Plaintiff and defendant divorced pursuant to a consent judgment of divorce. The consent judgment of divorce provided, in relevant part, that defendant was to receive the former marital home and plaintiff was to receive his share of the equity in the home less half of any outstanding debts or liens on the home and other specified debts which plaintiff owed defendant.

Enforce Judgement of Divorce

After the entry of the consent judgment of divorce, plaintiff filed two motions to enforce the judgment of divorce. Plaintiff argued, in relevant part, that defendant failed to refinance the home or sell the home and pay plaintiff his share of the equity. In response, defendant argued that there was no equity in the home because there was a second mortgage on the home.

At the hearing on plaintiff’s motions, plaintiff argued that defendant should be ordered to sell the home because she failed to refinance.

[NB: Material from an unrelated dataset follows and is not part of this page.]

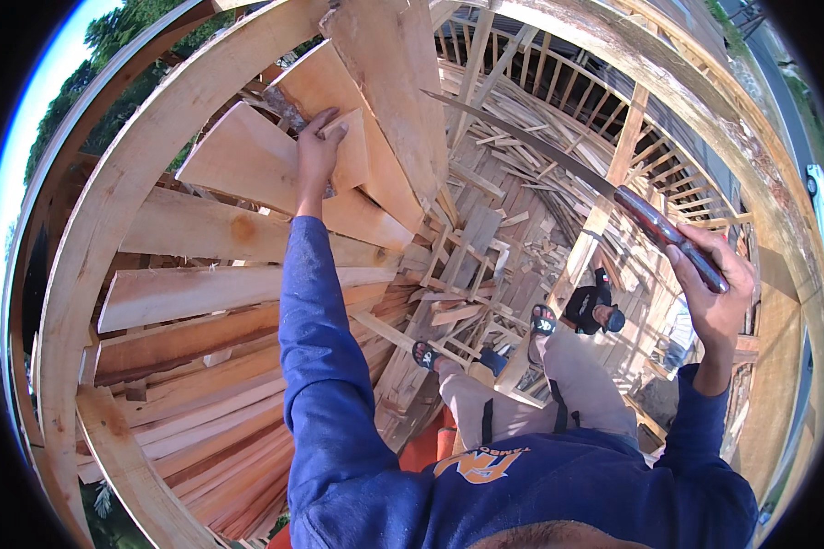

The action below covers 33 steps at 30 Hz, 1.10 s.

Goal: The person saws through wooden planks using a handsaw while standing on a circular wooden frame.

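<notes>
In my right hand (716,284) is a machete (558,157), gripped near the end of its dark reddish-brown handle. Its long, narrow blade points up and to the left, over the open drop. My left hand (319,154) reaches forward with its fingers closed over the edge of a short piece of board (350,157). That piece lies against a wider light board (325,87) with bark on one end. Another wide board (238,160) sits just left of my left hand.
Stacked boards (201,357) line the left side. Curving beams (92,265) frame the structure. Far below, a person in a dark shirt and cap (604,316) is among scattered lumber (545,137). My sandalled feet (542,320) rest on narrow timbers.
</notes>
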Motion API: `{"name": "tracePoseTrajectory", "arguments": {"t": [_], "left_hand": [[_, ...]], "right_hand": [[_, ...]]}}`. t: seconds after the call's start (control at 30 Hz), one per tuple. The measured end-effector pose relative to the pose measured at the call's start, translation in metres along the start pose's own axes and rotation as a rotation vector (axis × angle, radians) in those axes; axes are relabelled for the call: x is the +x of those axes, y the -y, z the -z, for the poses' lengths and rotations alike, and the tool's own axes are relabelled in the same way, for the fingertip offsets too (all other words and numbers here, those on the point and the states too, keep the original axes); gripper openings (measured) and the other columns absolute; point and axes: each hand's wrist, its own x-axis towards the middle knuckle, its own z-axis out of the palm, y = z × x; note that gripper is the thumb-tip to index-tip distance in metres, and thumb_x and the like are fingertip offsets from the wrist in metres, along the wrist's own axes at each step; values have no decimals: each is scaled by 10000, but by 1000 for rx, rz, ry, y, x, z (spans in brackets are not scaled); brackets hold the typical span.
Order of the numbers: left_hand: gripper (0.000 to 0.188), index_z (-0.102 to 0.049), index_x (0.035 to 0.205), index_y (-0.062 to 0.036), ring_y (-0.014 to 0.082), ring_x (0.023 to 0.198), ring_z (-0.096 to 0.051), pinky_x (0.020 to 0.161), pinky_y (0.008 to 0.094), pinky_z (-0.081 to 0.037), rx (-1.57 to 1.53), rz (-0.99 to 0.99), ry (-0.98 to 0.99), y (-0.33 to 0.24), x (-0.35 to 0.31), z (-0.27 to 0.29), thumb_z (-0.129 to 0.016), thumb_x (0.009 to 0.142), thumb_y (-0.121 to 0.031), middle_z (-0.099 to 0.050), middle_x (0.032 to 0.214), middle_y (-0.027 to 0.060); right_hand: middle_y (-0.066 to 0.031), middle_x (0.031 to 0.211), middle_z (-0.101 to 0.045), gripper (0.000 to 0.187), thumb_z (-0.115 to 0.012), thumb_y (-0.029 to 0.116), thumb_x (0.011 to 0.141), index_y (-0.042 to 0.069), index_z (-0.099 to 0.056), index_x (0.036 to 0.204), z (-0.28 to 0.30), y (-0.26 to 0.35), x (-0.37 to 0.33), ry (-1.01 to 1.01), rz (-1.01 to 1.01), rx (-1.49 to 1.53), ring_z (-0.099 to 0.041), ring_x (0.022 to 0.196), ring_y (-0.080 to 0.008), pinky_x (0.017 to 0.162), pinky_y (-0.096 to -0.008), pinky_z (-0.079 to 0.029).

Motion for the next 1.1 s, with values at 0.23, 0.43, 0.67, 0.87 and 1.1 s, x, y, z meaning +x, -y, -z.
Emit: {"name": "tracePoseTrajectory", "arguments": {"t": [0.23, 0.43, 0.67, 0.87, 1.1], "left_hand": [[261, -657, 999, 37, 159, 720, -582, 680, 325, -486, -145, 502, 91, 39, -136, -75, -714, 895, -196, -667, 821, 105], [445, -555, 1217, 93, 260, 935, -653, 818, 382, -530, -330, 1162, -14, 131, -358, -168, -692, 894, -181, -662, 1079, 185], [593, -439, 1374, 85, 313, 1045, -647, 899, 412, -514, -396, 1549, 114, 84, -450, -237, -659, 903, -201, -606, 1271, 198], [574, -408, 1403, 8, 285, 1066, -632, 899, 390, -519, -711, 1316, 50, 17, -328, -321, -665, 944, -220, -587, 1278, 188], [874, -50, 1607, -172, 282, 1509, -181, 1213, 427, -137, -1077, 780, 591, -94, -141, -345, -639, 967, -258, -130, 1651, 157]], "right_hand": [[-73, 895, -723, 241, -762, 89, 854, -10, -722, 1070, -24, -46, -11, 115, -242, 20, -672, 814, -94, 738, -242, -534], [-82, 888, -729, 248, -740, 154, 875, -25, -721, 1045, -35, -73, -19, 232, -346, -59, -684, 803, -107, 751, -273, -545], [-112, 846, -742, 270, -727, 208, 866, -13, -725, 1021, -49, -124, -41, 301, -569, 45, -709, 801, -150, 725, -289, -537], [-145, 839, -736, 292, -710, 265, 851, 23, -730, 1013, -46, -158, -54, 262, -628, -105, -725, 796, -224, 747, -336, -535], [-175, 893, -740, 305, -699, 260, 837, 24, -725, 1028, -42, -191, -71, 198, -726, -239, -730, 832, -295, 763, -369, -543]]}}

Judgment of Divorce is a Contract

A consent judgment of divorce is to be construed as a contract and to be applied as such. Likewise, a property settlement agreement in a divorce is construed as a contract.

The consent judgment of divorce includes a property settlement agreement which provides, in relevant part, that defendant was to receive the former marital home, but had to refinance the home within 90 days or sell the home. Despite this clear obligation, the record reflects that defendant did not refinance the home and did not sell the home.

The trial court moved to enforce the judgment of divorce.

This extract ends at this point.